Die Lunge wird durch ein initiales Recruitmentmanöver eröffnet (initiale MAP Einstellung 5–10 cm H 2 O über dem letzten Beatmungsmitteldruck) und verbleibt in permanenter „Inspirationsstellung“, da ∆p um den MAP auf Alveolarebene als gering anzusehen ist. Hohe inspiratori- sche Drucke und ein alveolar cycling können dadurch verhindert werden. Durch die Sicherstellung einer Ventilation durch die beschriebenen Gasaustauschvorgänge geht die Umsetzung einer lungenprotektive Strategie nicht zwangsläufig mit einer permissiven Hyperkapnie einher. Die Erfahrungen in der Anwendung beim Erwachsenen sind noch begrenzt, belegen aber den erfolgreichen Einsatz der HFOV als „rescue“ Verfahren. Darüber hinaus ist sie ein sicheres Verfahren, welches frühzeitig im Lungenversagen angewendet werden sollte, wenn Lungenprotektion anderweitig nicht zu gewährleisten ist. Es gibt Hinweise, dass die Beatmungsdauer vor notwendig werdender HFOV mit einer erhöhten Mortalität korreliert. Bei Patienten mit Schädel-Hirn-Trauma und Lungenversagen, mit prinzipiell gegenläufigen Therapieansätzen unter konventioneller Beatmung, ermöglicht ihre Anwendung die gleichzeitige Verfolgung von lungen- und cerebroprotektiven Behandlungspfaden.
Die technisch fehlende Möglichkeit zur Spontanatmung ist als relativer Nachteil zu werten, da die notwendige Therapiedauer zur Erholung des Lungengewebes, d.h. bis eine konventionelle Beatmung wieder aufgenommen werden kann, im Regelfall auf wenige Tage begrenzt ist.
Offene Fragen für weitere Untersuchungen sind unter anderem Respiratoreinstellungen, Identifikation von Patienten mit Rekrutierungspotential, Weaningzeitpunkt und hämodynamische Auswirkungen unter prolongiertem Einsatz.

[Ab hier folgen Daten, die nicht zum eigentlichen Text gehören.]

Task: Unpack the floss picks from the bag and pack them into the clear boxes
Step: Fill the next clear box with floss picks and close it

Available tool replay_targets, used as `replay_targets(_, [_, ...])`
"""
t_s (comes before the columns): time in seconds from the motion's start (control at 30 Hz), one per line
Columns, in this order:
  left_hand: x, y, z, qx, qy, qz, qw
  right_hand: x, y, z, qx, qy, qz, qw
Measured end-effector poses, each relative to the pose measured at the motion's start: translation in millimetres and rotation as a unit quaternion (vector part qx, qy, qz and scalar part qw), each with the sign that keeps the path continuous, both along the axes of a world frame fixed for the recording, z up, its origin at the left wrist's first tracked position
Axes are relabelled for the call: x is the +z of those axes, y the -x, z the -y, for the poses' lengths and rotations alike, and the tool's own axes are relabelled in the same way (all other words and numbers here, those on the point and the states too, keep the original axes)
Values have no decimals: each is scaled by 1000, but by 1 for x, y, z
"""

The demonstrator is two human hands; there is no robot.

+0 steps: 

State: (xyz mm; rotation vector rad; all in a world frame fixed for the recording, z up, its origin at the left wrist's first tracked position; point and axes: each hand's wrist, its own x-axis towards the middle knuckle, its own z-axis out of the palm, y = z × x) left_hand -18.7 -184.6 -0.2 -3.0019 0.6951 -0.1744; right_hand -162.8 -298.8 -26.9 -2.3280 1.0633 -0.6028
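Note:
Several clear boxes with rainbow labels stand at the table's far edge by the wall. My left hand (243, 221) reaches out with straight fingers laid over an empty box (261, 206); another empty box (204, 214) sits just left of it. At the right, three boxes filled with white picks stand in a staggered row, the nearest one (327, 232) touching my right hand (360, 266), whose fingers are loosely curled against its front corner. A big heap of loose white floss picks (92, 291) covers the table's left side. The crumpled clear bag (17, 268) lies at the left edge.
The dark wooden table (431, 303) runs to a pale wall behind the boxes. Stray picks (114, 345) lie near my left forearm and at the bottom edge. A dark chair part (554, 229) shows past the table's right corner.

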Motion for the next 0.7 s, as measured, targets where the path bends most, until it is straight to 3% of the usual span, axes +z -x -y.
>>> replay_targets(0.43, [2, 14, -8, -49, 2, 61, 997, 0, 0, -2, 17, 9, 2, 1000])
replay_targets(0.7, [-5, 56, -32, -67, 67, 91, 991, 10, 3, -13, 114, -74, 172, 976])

Trotz dieser komplexen und teilweise noch nicht vollständig verstandenen Mechanismen zeigen die Untersuchungen, dass die HFOV ein sicheres und effektives Verfahren zur Oxygenierung und Decarboxylierung darstellt, das nach Beantwortung der offenen Fragen in die Algorithmen der Behandlung des Lungenversagens aufgenommen werden kann.